Models are expressed with control flow, such as conditions and loops;
NDArrays in a model may have dynamic shapes, meaning the NDArrays of a model or some of the NDArrays have different shapes for different batches;
Models may want to use more dynamic data structures, such as lists or dictionaries.
...

It's natural to express the dynamic models in frameworks with the imperative programming interface (e.g., Gluon, Python, TensorFlow Eager). In this interface, users can simply use Python control flows, or NDArrays with any shape at any moment, or use Python lists and dictionaries to store data as they want.

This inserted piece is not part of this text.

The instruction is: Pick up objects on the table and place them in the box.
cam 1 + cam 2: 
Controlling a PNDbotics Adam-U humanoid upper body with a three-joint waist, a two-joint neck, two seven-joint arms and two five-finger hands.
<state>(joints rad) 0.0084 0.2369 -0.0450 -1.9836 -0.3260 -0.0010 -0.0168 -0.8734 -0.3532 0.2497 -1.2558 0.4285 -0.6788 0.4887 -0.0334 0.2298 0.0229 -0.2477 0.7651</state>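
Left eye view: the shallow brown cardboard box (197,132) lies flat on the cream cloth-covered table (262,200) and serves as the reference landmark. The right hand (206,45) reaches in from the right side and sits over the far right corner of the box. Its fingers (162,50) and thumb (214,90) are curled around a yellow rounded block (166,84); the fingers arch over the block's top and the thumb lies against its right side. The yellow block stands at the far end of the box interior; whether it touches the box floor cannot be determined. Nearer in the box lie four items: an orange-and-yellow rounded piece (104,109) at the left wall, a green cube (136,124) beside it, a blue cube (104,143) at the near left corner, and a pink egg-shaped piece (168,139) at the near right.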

The problem of this approach is that it highly depends on the front-end programming languages (mainly Python). A model implemented in one language can only run in the same language. A common use case is that machine learning scientists want to develop their models in Python but engineers who deploy the models usually have to use a different language (e.g., Java and C). Gluon tries to close the gap between the model development and deployment. Machine learning scientists design and implement their models in Python with the imperative interface and Gluon turns the implementations into symbolic implementations by simply invoking hybridize() for model exporting. However, the current implementation of Gluon hybridization can't support dynamic models as I listed above.

This project is to address some of these limitations in Gluon. Overall, the goal of the project is to turn a dynamic neural network into a static computation graph (where the dynamic control flows are expressed by control flow operators) with Gluon hybridization and export them for deployment.

An additional benefit of this work is to improve the speed for both training and inference for dynamic models. First, expressing all computation in a graph and executing it in the backend saves the Python execution overhead. More importantly, expressing computation in a graph is an important step for many optimizations. For example, we can handle variable-length sequences efficiently by avoiding any unnecessary computation (this can be more efficient than bucketing). We can also integrate with TVM to accelerate the models by identifying the static part of the computation and using TVM to compile the static computation for acceleration.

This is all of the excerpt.